Weisfeiler-Lehman Subtree Kernel Overview

• Weisfeiler-Lehman subtree kernel is a graph similarity measure that counts matching subtree patterns generated by iterative neighborhood relabeling.
• It constructs a feature map by aggregating counts of rooted subtree patterns across multiple iterations and computes similarity via an inner product.
• Extensions, including weighted and soft variants, enhance its expressiveness and interpretability, achieving state-of-the-art performance across domains.

The Weisfeiler-Lehman (WL) subtree kernel is a graph similarity measure grounded in the iterative neighborhood aggregation procedure of the WL isomorphism test. This kernel assesses the similarity of graphs by counting matching subtree patterns, generated via repeated relabeling (color refinement) of vertices based on their neighbors’ labels. Expressly efficient and applicable to diverse domains—including molecules, social networks, and point-cloud structures—the WL subtree kernel achieves state-of-the-art accuracy in graph classification while maintaining computational tractability. Numerous extensions, such as parametric weighting of subtree patterns and relaxations to soft subtree similarity, have been introduced to augment its expressiveness and interpretability.

1. Weisfeiler-Lehman Relabeling and Subtree Pattern Extraction

Given a graph $G = (V, E)$ with initial node labels $\ell_0(v)$, the WL labeling scheme iteratively refines node labels over $H$ rounds. At each iteration $h$, for each node $v$, the multiset of labels $M_h(v) = \{ \ell_h(u) : u \in N(v) \}$ (with $N(v)$ the neighbors of $v$) is collected, sorted, and concatenated with $\ell_h(v)$ to form a string $s_h(v)=(\ell_h(v), M_h(v))$. A perfect hash compresses $s_h(v)$ into a new integer label $\ell_{h+1}(v) = \text{hash}(s_h(v))$.

After $H$ rounds, each node possesses a sequence of labels $\ell_0(v), \ldots, \ell_H(v)$, each encoding the subtree structure rooted at $v$ up to depth $h$ through signature-style label propagation. Each WL label at iteration $h$ bijectively encodes an isomorphism class of rooted subtrees of height $h$, mirroring the distinguishing power of the 1-dimensional WL test and its connection to rooted tree unfolding (Kriege, 2022, Nguyen et al., 2021).

2. Feature Map Construction and Kernel Definition

For each round $h$, define $\Sigma^h$ as the set of distinct node labels at iteration $h$. The rooted subtree feature map is

$$\varphi^{(h)}_j(G) = | \{ v \in V : \ell_h(v) = j \} |, \quad \forall j \in \Sigma^h.$$

The full graph feature vector $\varphi(G)$ is the concatenation $(\varphi^{(0)}(G), \ldots, \varphi^{(H)}(G))$, such that each coordinate counts the occurrences of a specific subtree pattern.
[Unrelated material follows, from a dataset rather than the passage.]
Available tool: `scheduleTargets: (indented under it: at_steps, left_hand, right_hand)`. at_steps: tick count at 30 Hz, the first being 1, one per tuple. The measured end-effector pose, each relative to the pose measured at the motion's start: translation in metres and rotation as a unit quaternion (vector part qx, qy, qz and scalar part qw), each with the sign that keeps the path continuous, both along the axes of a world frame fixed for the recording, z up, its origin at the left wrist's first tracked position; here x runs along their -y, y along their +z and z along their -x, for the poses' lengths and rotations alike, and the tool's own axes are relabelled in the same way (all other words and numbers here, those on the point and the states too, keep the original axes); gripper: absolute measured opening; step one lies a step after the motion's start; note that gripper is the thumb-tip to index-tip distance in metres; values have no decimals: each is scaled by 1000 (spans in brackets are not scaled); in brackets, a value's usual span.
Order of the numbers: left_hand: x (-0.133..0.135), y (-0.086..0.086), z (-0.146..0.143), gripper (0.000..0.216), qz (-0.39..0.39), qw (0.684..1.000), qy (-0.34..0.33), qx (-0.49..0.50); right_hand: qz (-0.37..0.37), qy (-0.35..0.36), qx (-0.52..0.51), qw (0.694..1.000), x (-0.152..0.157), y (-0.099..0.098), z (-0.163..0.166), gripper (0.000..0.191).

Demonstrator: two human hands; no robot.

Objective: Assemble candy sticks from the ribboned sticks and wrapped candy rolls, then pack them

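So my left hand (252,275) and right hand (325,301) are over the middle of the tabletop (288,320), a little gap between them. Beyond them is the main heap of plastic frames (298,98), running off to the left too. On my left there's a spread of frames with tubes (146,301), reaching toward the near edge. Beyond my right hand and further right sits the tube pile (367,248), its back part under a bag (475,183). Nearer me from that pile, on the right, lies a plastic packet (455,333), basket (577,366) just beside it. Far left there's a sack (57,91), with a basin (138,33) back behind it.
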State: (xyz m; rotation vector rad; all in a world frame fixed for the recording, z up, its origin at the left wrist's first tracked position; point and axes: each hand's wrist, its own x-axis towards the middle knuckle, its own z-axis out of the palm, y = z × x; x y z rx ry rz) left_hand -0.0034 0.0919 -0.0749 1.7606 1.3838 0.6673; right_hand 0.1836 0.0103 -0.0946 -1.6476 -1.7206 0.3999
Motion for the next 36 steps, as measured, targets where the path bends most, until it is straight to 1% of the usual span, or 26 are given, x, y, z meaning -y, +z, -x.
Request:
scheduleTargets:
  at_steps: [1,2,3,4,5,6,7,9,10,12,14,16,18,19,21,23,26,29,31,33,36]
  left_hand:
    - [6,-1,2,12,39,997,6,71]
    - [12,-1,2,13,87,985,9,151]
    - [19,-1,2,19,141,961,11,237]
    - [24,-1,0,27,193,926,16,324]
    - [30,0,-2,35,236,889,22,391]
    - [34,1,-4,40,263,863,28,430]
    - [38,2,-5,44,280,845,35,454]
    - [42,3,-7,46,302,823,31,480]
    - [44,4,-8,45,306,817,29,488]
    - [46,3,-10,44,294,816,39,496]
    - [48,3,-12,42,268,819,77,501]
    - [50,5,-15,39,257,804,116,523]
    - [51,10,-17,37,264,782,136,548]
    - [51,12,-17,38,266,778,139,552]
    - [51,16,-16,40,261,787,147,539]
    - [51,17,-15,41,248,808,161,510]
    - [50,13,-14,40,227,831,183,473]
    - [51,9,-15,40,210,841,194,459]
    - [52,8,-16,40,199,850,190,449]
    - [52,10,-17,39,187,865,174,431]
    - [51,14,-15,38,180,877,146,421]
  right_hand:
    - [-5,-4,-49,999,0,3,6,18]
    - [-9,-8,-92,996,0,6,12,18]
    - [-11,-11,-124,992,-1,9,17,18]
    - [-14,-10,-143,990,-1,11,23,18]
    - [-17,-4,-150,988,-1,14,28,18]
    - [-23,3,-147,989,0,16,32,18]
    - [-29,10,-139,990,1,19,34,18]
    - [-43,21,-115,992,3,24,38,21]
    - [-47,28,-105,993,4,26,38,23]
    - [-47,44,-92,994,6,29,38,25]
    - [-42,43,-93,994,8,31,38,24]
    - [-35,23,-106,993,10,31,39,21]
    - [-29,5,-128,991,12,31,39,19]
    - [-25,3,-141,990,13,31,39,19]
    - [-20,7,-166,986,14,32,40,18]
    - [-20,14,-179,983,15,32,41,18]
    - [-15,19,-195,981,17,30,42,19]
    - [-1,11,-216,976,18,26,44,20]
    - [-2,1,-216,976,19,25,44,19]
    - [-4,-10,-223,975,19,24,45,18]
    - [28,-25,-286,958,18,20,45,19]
The WL subtree kernel of height $H$ is the sum of inner products across all rounds:

$$K_{WL}(G, G') = \sum_{h=0}^H \langle \varphi^{(h)}(G), \varphi^{(h)}(G') \rangle,$$

where the dot product quantifies the shared occurrence of each rooted subtree pattern in $G$ and $G'$. This formulation ensures the kernel is positive-semidefinite and histograms the multi-scale topology of the graph neighborhood structure (Nguyen et al., 2021, Ting et al., 2023, Kriege, 2022).

3. Computational Complexity and Implementation

Each WL refinement iteration requires $O(|E| \log d)$ time for sorting (with $d = \max_v \deg(v)$), or $O(|E|)$ if radix sort is used. Label counting per iteration is $O(|V|)$. For $N$ graphs, computing all kernel matrix entries is $O(H|E_{total}|) + O(HN^2 s)$, where $s$ is the typical number of distinct subtree patterns per feature map. Space complexity is $O(HV)$ per graph. Notable implementation optimizations include sparse storage of histograms and subsampling, where relabeling only a fraction of nodes per iteration can substantially accelerate computation with minimal accuracy loss (Ting et al., 2023).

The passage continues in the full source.